Publisher-at-large for Scribe UK Philip Gwyn Jones has acquired the Dutch, Polish and Swedish titles to help capitalise on the appetite for literary non-fiction from the rest of Europe.
He bought Made in Sweden by Elisabeth Åsbrink, about Britain’s “love affair with all things scandi,” a study of Polish immigration in Ellis Island by Małgorzata Szejnert and The Long Song of Tchaikovsky Street by Pieter Waterdrinker about revolution in Russia.
“Scribe UK has had striking success in its first five years with literature in translation, and of course the most commercially successful book of all for us so far has been a work of non-fiction in translation, Gut by Giulia Enders, of which we have now sold over 200,000 copies in the UK and EU,” a spokesperson for the indie press said.
“It is now becoming increasingly apparent that there is more and more powerfully interesting, original and expressive literary nonfiction coming out of the other European languages and finding an eager readership in English, and what was formerly a one-way publishing street is starting to see some interesting traffic in the opposite direction. It is of course also abundantly clear that the British public could definitely use a deeper, richer, wider understanding of what concerns, excites, mystifies and aggravates our European neighbours.”

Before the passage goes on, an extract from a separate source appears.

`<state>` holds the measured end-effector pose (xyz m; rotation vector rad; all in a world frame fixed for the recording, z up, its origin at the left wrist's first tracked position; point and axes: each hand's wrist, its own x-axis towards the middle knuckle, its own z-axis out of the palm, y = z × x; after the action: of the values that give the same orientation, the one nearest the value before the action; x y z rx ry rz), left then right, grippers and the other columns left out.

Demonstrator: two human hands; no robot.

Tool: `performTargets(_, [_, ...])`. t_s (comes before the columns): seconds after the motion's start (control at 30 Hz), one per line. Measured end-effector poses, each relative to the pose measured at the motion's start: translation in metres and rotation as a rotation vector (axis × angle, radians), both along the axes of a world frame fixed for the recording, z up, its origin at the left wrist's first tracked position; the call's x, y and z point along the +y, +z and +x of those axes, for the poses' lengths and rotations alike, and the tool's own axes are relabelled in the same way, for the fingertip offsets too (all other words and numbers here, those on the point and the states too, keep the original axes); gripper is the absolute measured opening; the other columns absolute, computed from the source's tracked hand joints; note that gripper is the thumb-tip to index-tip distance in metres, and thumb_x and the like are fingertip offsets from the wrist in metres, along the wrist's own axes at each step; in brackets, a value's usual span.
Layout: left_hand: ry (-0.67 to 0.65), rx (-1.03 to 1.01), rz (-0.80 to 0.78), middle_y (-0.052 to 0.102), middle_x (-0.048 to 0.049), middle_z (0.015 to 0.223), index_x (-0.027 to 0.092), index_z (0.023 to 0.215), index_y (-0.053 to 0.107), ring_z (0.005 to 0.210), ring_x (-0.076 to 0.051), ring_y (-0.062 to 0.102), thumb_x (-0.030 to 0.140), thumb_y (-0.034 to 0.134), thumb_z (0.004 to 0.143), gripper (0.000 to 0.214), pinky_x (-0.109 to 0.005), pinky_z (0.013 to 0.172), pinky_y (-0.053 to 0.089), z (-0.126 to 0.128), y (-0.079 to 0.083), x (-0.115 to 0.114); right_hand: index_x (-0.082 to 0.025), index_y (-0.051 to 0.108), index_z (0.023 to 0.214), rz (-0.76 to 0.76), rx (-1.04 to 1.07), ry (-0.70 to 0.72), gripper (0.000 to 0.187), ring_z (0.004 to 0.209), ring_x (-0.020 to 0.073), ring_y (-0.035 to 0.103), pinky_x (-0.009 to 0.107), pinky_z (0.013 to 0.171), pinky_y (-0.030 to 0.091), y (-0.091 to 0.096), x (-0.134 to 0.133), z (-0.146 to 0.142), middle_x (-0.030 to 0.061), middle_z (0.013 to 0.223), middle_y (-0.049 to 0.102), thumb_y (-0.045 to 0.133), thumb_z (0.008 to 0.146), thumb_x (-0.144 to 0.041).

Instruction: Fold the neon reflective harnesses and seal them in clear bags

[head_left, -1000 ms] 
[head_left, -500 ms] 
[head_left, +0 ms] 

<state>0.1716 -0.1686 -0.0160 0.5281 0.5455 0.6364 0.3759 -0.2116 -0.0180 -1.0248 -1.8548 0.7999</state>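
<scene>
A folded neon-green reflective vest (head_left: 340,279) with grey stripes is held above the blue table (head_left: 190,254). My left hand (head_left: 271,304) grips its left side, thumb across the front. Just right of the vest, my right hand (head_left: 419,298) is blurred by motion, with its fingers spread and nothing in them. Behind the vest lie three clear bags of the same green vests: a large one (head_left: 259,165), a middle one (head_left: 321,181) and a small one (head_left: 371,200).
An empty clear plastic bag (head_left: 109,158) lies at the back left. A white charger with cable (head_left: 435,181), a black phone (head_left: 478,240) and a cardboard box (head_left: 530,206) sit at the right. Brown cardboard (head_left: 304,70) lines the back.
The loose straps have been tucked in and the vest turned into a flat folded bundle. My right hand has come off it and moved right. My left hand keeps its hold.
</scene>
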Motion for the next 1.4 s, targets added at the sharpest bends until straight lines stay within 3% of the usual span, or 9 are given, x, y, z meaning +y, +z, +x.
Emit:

Gwyn Jones acquired world English rights for Made in Sweden: the 25 ideas that created a country from Magdalena Hedlund of the Hedlund Agency. Natur & Kultur published the Swedish edition last month, and Scribe will publish in English in the UK, Australia and New Zealand and US in the autumn of 2019.

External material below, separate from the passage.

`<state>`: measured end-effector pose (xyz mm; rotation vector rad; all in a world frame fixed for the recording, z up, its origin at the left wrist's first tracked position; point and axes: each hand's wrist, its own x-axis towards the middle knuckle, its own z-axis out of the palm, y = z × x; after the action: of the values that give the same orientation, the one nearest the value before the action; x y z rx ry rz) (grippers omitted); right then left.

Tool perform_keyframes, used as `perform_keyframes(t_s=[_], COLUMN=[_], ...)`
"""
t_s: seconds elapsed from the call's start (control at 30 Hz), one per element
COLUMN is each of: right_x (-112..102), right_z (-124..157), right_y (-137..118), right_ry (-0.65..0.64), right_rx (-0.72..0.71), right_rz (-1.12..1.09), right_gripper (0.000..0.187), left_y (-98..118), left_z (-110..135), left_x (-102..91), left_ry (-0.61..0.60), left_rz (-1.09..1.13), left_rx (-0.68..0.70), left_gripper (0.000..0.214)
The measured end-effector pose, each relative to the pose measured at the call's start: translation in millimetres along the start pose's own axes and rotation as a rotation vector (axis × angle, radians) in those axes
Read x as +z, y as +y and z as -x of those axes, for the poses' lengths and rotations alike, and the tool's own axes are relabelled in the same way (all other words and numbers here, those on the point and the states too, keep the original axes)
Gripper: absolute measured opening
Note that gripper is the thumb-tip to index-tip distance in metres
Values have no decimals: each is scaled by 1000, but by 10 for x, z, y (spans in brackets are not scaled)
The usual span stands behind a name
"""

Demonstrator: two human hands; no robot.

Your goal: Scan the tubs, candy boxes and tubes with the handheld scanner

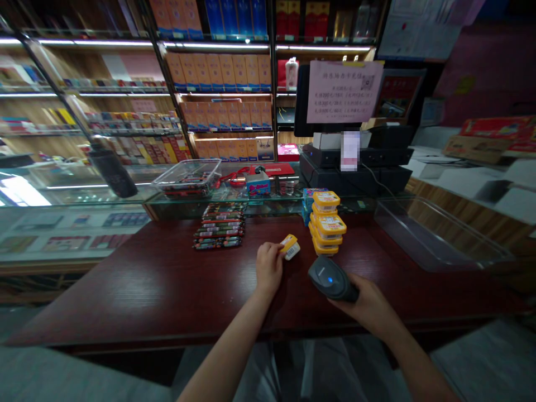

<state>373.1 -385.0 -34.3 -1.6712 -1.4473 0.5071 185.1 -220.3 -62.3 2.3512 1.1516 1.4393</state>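
Between the fingers of my left hand (269, 267) is a small white tub with a yellow lid (290, 247), tilted so that the barcode on its side shows. My right hand (371, 306) is wrapped round the handle of a dark barcode scanner (330, 279) with a blue light lit on top. The scanner's head points toward the tub and is apart from it. Just beyond the scanner stand stacked yellow-lidded tubs (329, 226), with blue packets (307, 206) behind them. Left of my left hand lies a pile of slim wrapped sticks (221, 225).
A clear plastic bin (444, 237) sits at the right of the dark red table (167, 290). At the back are a clear basket (186, 176) of similar sticks, a small blue-and-pink box (258, 185) and a till with a monitor (302, 100). A dark bottle (112, 170) stands left.
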Motion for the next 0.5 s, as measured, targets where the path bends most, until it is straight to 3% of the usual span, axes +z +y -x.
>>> perform_keyframes(t_s=[0.3, 0.5], right_x=[42, 4], right_z=[-10, -34], right_y=[-61, -73], right_ry=[-117, -59], right_rx=[6, -45], right_rz=[-50, 67], right_gripper=[39, 34], left_y=[-51, -53], left_z=[27, 31], left_x=[55, 46], left_ry=[18, 23], left_rz=[10, 55], left_rx=[-45, -28], left_gripper=[10, 9])
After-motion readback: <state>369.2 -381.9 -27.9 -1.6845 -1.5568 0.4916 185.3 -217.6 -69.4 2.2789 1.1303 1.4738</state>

“With her trademark elegance, intelligence and wit, Elisabeth Asbrink, author of 1947 (Scribe, 2017), demonstrates definitively that Sweden is far less homogenous, moderate, egalitarian, self-knowing or tolerant than it would like to (have us) think,” a company spokesperson said.

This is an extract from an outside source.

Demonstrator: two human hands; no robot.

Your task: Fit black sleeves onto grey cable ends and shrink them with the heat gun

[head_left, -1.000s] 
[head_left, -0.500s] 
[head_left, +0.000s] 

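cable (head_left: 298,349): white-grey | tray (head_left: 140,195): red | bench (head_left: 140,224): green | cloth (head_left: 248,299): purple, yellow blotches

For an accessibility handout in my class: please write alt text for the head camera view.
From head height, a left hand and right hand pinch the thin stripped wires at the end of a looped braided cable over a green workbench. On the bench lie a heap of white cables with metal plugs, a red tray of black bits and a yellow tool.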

Meanwhile Szejnert’s Ellis Island: a people's history will be published in the US, UK and Australia and New Zealand in winter 2020. Gwyn Jones acquired world English language rights from Charlotte Seymour of Nurnberg Associates acting on behalf of Znak Publishers, who published the original Polish edition. According to Scribe, the Polish reporter "has pieced together an entirely moving, entirely dramatic, multi-vocal account of the agony and ecstasy of arriving in the Land of the Free”.
Finally The Long Song of Tchaikovsky Street: a century of revolution in St Petersburg by German novelist Waterdrinker will be published in English in the UK and Australia and Australia and New Zealand in two years’ time. A Scribe spokesperson revealed how “it takes a Dutchman, of all people, to explain the Russian Century in all its messily contradictory strangeness, and in particular its cultural and psychological centre St Petersburg, where he has lived for the last 25 years”.